*** The data Section Begins ***

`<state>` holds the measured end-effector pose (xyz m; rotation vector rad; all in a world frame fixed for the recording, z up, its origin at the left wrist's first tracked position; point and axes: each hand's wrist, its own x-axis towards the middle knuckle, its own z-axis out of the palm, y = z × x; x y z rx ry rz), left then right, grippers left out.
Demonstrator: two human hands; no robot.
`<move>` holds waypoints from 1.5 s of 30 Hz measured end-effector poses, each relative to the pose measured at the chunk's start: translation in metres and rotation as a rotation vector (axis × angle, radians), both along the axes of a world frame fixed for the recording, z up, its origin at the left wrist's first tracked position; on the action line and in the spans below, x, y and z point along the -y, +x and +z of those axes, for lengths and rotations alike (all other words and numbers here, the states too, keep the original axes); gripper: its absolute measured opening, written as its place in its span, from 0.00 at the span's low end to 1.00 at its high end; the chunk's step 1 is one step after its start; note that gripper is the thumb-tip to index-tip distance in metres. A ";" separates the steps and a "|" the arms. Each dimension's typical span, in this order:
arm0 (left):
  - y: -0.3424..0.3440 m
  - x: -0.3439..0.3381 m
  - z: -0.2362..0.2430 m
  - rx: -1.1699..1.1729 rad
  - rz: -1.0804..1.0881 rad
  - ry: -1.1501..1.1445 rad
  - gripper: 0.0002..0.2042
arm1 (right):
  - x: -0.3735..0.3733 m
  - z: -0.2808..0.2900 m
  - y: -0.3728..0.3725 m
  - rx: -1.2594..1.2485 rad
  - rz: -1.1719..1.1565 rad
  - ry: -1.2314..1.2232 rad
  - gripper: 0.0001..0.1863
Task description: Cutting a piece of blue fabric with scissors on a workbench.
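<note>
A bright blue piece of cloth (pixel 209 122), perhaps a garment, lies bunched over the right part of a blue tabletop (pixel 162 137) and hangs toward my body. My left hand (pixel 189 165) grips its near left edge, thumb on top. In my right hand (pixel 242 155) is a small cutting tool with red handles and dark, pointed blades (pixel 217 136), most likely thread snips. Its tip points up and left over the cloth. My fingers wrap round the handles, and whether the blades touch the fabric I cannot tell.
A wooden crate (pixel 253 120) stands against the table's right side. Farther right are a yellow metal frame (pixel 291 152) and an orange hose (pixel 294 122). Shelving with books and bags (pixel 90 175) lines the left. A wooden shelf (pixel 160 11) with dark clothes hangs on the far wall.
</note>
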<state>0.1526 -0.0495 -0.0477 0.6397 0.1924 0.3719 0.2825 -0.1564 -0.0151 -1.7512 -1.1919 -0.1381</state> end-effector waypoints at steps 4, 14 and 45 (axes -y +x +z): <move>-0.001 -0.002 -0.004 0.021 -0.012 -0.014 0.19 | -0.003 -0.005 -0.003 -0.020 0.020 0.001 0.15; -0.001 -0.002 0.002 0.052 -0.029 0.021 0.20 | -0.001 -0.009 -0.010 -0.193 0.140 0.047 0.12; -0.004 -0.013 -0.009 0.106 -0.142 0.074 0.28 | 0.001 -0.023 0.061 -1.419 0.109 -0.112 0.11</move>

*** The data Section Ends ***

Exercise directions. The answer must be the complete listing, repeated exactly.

Solution to the exercise.
`<state>` holds the measured end-effector pose (xyz m; rotation vector rad; all in a world frame fixed for the recording, z up, its origin at the left wrist's first tracked position; point and axes: each hand's wrist, its own x-axis towards the middle knuckle, its own z-axis out of the palm, y = z × x; x y z rx ry rz), left then right, grippers left out.
Demonstrator: two human hands; no robot.
`<move>` holds waypoints from 1.5 s of 30 Hz measured end-effector poses, each relative to the pose measured at the chunk's start: translation in metres and rotation as a rotation vector (axis × angle, radians), both along the axes of a world frame fixed for the recording, z up, its origin at the left wrist's first tracked position; on the action line and in the spans below, x, y and z point along the -y, +x and +z of those axes, for lengths and rotations alike (all other words and numbers here, the states too, keep the original axes); gripper: its absolute measured opening, written as its place in its span, from 0.00 at the span's low end to 1.00 at its high end; the chunk's step 1 is one step after its start; note that gripper is the thumb-tip to index-tip distance in metres. A ";" separates the steps and a "|" the arms. Each dimension's typical span, in this order:
arm0 (left):
  - y: -0.3424..0.3440 m
  - x: -0.3439..0.3381 m
  - z: -0.2362..0.2430 m
  - rx: -1.1699..1.1729 rad
  - rz: -1.0804..1.0881 rad
  - ry: -1.1501..1.1445 rad
  - gripper: 0.0002..0.2042
arm1 (right):
  - x: -0.3735..0.3733 m
  - z: -0.2808..0.2900 m
  - y: -0.3728..0.3725 m
  - rx: -1.2594..1.2485 rad
  - rz: -1.1719..1.1565 rad
  - ry: -1.2314..1.2232 rad
  - gripper: 0.0001..0.1863
Task description: Cutting a piece of blue fabric with scissors on a workbench.
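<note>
A bright blue piece of cloth (pixel 209 122), perhaps a garment, lies bunched over the right part of a blue tabletop (pixel 162 137) and hangs toward my body. My left hand (pixel 189 165) grips its near left edge, thumb on top. In my right hand (pixel 242 155) is a small cutting tool with red handles and dark, pointed blades (pixel 217 136), most likely thread snips. Its tip points up and left over the cloth. My fingers wrap round the handles, and whether the blades touch the fabric I cannot tell.
A wooden crate (pixel 253 120) stands against the table's right side. Farther right are a yellow metal frame (pixel 291 152) and an orange hose (pixel 294 122). Shelving with books and bags (pixel 90 175) lines the left. A wooden shelf (pixel 160 11) with dark clothes hangs on the far wall.
</note>
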<state>0.1526 -0.0495 -0.0477 0.6397 0.1924 0.3719 0.2825 -0.1564 -0.0151 -1.7512 -1.1919 -0.1381</state> end-effector waypoints at steps 4, 14 and 45 (axes -y +x +z): <move>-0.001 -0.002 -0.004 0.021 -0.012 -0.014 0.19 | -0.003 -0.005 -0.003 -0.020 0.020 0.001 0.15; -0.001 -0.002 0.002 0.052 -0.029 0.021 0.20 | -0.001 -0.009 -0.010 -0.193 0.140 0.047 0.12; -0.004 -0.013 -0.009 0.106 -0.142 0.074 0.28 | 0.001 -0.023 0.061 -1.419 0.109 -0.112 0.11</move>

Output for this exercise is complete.